# Work instructions
Line by line, return the listing exactly, without any of the images.
== Segment start ==
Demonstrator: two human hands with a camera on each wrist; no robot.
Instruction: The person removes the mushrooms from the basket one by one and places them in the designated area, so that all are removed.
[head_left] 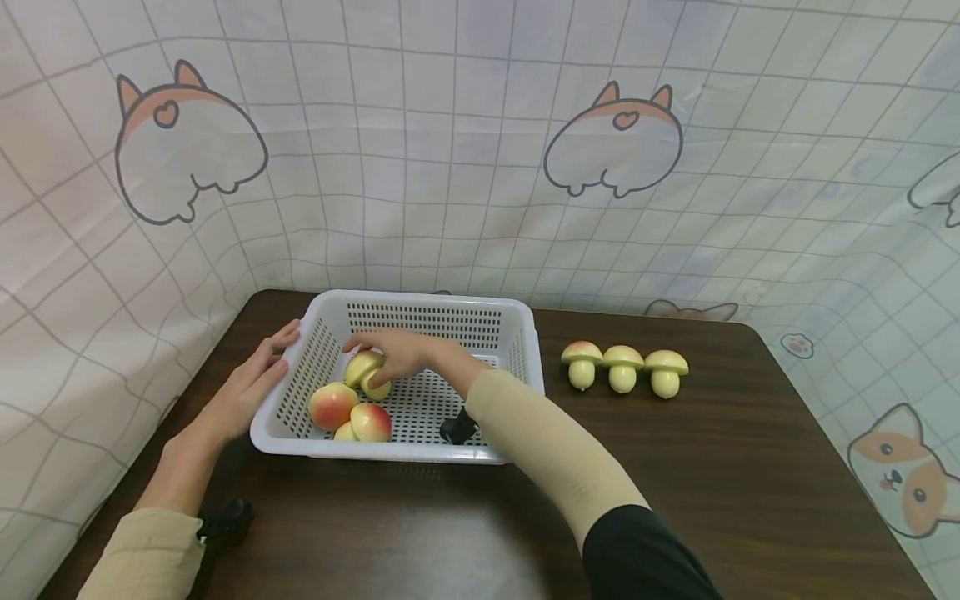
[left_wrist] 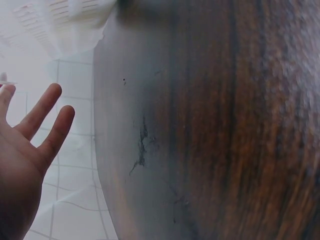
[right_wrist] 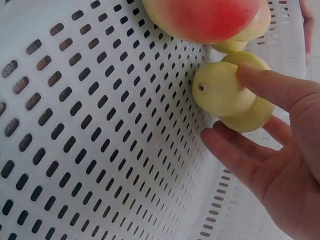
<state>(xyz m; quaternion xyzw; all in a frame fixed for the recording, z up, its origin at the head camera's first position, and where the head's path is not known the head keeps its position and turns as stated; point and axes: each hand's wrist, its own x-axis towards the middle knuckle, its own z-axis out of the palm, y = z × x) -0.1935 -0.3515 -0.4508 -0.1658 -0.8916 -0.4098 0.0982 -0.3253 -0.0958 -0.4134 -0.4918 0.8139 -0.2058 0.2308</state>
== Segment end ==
# Written reply
Demonstrator: two human hands with a camera on each wrist; no robot.
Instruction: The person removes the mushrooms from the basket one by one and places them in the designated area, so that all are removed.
[head_left] 
[left_wrist] 
[right_wrist] 
<state>(xyz m; quaternion xyzw; all in a frame fixed for the recording, z up, its origin at the head camera's first position, and where the head's path is not known the head keeps its position and turns as stated; point and axes: each hand's wrist, its own x-axis towards the middle knuckle, its own z-axis out of the palm, y = z × x) -0.1935 -0.3515 -0.4508 -0.1658 -0.8916 -0.4098 0.0982 -0.3253 -0.0958 -0.4134 -0.4918 0.8139 -0.2058 0.2308</state>

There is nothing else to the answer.